WORK REQUIRED:
Within the material below, transcribe exactly the lines from the one holding "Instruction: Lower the" through the one holding "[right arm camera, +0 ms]", keeping both ends and skipping the rest.

RECORDS FOR PROCESSING:
● ● ● ● ●
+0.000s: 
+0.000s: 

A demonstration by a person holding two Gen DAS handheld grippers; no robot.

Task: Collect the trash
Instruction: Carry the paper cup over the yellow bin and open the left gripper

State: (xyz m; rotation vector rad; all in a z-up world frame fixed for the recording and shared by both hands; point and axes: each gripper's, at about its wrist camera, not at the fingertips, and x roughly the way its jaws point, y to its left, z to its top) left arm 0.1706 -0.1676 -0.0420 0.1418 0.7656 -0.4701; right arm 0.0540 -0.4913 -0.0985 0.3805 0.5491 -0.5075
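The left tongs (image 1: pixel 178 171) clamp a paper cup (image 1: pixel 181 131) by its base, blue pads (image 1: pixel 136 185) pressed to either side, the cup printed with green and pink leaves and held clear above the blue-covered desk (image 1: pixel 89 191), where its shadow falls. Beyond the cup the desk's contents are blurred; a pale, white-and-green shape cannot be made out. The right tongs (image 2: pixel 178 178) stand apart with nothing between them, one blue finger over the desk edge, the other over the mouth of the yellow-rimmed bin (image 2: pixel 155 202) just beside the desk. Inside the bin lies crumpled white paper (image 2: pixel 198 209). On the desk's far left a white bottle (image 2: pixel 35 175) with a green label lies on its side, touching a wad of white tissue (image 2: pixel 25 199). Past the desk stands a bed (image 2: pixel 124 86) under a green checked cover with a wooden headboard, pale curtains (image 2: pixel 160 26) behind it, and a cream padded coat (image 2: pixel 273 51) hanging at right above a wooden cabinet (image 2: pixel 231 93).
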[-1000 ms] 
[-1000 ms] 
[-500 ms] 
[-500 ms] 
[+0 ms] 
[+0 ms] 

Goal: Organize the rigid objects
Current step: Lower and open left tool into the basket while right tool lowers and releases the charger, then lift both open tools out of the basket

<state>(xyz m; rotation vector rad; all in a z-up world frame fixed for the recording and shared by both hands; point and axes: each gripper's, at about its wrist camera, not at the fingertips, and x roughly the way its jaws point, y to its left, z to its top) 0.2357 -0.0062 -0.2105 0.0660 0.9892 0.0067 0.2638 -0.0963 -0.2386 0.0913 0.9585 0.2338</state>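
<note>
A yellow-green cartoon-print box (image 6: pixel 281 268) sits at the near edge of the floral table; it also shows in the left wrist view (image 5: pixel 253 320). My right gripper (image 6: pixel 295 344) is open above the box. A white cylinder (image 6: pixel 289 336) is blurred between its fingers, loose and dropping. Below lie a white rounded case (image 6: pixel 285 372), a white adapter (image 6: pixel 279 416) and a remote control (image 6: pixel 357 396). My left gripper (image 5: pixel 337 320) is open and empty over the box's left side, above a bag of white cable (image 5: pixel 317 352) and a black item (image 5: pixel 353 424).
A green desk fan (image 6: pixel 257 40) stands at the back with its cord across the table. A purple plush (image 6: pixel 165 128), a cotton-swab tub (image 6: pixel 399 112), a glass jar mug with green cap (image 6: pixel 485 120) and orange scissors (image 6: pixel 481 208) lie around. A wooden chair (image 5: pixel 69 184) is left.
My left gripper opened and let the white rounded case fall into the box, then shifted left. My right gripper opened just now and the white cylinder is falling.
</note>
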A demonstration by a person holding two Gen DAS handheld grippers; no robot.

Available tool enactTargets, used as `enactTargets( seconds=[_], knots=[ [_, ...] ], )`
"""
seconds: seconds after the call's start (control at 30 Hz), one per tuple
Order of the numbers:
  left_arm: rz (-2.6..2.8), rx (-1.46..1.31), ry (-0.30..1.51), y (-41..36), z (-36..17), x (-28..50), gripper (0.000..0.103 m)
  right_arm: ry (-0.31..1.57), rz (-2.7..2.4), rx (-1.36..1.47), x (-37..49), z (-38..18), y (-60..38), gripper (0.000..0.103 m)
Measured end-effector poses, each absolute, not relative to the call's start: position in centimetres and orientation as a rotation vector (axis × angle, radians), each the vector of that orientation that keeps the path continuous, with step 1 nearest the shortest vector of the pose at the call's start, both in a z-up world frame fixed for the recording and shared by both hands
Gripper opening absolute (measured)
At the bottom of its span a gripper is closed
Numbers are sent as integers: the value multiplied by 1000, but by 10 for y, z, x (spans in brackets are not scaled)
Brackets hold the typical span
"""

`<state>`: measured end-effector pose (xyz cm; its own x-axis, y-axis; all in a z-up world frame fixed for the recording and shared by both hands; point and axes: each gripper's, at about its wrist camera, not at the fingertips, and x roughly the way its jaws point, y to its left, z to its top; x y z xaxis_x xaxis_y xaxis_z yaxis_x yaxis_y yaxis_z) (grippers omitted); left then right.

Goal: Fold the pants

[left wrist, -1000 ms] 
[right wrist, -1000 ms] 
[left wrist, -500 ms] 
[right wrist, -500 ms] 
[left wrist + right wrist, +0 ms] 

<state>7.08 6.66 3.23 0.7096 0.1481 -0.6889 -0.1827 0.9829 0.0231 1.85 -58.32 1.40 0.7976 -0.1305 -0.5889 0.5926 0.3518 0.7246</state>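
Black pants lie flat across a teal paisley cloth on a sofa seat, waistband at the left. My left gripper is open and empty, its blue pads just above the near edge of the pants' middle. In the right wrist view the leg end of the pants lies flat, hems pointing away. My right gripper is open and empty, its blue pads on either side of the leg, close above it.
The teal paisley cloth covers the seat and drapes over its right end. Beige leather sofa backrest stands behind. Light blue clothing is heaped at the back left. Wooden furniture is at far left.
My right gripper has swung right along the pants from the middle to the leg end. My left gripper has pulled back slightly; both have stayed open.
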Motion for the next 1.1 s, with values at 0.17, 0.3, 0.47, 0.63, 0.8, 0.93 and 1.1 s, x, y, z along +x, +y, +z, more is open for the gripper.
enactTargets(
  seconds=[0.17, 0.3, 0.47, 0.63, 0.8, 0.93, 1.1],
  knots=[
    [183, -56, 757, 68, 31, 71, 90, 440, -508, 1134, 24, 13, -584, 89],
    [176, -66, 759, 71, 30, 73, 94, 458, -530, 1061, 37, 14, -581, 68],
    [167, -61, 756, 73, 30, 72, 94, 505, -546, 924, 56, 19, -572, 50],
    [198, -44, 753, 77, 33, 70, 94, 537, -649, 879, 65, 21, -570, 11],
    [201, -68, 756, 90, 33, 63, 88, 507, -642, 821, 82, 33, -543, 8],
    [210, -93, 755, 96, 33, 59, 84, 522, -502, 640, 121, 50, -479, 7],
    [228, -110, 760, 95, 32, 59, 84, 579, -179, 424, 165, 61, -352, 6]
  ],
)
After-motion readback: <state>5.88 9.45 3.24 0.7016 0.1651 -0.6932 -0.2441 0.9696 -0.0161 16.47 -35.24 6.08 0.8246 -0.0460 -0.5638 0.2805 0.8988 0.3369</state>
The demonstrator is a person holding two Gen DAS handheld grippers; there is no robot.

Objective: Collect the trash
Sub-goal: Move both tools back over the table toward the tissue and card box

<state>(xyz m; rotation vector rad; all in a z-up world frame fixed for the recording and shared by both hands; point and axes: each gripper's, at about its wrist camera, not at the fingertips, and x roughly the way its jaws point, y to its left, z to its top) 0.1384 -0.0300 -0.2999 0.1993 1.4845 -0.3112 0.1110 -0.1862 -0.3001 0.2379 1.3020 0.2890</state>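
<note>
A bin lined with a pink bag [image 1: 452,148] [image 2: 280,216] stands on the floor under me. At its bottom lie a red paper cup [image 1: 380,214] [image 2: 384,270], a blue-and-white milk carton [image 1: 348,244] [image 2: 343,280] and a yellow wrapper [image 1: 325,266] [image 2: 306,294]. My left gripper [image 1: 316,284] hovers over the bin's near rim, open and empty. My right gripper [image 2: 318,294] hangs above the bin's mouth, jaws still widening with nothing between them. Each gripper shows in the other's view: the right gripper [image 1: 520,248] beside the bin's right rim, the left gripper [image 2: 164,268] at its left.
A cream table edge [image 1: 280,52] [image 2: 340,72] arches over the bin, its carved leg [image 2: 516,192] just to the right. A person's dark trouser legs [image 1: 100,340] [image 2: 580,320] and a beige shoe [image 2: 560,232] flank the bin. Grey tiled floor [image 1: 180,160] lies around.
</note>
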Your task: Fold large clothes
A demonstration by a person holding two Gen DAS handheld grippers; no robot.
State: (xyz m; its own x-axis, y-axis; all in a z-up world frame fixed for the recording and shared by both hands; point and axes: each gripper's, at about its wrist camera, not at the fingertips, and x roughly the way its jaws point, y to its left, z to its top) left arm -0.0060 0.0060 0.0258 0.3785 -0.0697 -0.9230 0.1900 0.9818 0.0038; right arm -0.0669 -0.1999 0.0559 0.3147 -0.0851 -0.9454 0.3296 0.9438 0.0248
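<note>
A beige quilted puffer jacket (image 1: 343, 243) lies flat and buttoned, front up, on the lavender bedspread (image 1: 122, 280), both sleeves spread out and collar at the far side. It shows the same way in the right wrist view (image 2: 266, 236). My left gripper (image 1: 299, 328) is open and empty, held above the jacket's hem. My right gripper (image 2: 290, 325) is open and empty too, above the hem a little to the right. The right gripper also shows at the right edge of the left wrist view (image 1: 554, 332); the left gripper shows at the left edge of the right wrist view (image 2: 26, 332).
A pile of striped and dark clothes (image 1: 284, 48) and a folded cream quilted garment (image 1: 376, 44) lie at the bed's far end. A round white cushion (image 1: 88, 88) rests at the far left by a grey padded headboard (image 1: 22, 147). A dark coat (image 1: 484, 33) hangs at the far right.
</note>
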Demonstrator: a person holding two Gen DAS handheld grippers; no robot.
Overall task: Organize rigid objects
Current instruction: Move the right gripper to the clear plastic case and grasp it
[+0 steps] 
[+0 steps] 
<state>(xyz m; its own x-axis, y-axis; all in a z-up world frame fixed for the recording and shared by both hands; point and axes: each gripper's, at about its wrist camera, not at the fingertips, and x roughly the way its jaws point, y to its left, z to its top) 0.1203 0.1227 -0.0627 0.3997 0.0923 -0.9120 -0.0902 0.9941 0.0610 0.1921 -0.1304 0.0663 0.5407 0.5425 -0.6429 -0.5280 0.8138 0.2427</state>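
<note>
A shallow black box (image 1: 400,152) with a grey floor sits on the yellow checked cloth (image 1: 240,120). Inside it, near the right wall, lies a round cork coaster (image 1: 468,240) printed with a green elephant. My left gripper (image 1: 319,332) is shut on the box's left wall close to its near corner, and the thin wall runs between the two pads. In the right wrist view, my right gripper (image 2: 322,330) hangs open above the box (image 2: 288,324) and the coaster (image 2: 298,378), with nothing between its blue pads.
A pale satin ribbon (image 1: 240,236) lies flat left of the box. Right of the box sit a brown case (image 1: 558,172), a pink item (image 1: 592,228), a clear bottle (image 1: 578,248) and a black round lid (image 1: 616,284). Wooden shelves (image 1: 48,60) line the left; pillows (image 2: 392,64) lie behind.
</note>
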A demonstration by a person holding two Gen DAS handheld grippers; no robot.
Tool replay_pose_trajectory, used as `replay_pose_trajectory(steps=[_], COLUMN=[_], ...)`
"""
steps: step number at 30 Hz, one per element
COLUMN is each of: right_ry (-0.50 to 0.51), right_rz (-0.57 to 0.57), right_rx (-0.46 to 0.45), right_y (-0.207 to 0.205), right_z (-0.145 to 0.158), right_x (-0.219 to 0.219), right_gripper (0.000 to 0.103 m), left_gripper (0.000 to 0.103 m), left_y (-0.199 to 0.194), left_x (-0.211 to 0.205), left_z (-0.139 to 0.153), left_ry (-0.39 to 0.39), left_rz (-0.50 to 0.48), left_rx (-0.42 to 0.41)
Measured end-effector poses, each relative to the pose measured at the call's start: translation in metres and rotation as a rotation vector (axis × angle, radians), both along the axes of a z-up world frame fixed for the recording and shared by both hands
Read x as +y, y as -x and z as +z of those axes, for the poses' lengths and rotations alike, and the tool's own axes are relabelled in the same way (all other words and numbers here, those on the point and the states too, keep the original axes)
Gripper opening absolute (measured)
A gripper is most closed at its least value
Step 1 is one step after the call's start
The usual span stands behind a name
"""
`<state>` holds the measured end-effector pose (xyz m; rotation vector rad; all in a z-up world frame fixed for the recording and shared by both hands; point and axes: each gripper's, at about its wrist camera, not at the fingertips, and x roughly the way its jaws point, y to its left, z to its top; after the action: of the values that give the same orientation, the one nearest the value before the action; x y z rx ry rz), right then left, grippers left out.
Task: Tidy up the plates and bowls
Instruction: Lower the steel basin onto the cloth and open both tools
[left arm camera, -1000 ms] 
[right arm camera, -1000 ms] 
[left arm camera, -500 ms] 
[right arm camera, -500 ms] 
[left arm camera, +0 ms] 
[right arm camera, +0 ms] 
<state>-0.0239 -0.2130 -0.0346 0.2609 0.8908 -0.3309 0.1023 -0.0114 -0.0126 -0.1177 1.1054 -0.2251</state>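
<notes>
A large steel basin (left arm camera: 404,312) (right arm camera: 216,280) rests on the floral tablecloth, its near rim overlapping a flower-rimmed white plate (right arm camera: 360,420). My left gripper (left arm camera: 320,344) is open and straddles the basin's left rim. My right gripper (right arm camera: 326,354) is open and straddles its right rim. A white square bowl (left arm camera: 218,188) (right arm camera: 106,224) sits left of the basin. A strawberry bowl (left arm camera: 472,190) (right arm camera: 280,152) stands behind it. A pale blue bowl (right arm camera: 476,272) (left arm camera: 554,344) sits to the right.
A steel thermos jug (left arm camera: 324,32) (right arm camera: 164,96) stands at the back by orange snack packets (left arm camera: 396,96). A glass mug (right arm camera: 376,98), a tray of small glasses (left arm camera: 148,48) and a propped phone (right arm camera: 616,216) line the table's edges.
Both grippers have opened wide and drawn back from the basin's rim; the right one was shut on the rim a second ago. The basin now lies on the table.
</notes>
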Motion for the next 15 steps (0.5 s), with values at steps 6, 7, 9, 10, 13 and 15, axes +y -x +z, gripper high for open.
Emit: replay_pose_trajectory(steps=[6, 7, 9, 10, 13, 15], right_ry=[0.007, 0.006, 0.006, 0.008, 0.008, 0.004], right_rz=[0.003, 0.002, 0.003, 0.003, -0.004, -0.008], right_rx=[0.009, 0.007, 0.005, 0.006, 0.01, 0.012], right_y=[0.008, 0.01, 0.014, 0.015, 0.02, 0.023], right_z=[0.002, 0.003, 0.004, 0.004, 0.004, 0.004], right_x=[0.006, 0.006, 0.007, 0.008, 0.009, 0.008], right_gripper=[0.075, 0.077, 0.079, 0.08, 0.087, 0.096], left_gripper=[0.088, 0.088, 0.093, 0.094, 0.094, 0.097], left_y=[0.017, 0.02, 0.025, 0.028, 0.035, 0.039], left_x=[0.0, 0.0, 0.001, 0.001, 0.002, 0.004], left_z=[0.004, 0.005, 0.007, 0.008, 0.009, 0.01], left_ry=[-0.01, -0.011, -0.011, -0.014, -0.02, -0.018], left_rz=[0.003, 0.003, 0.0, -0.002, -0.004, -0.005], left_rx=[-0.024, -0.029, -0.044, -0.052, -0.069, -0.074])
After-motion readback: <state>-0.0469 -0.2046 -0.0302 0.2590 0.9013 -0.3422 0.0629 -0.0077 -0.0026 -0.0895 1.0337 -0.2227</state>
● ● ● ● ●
ANSWER SPACE:
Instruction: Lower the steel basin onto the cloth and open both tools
[left arm camera, -1000 ms] 
[right arm camera, -1000 ms] 
[left arm camera, -500 ms] 
[right arm camera, -500 ms] 
[left arm camera, +0 ms] 
[right arm camera, +0 ms] 

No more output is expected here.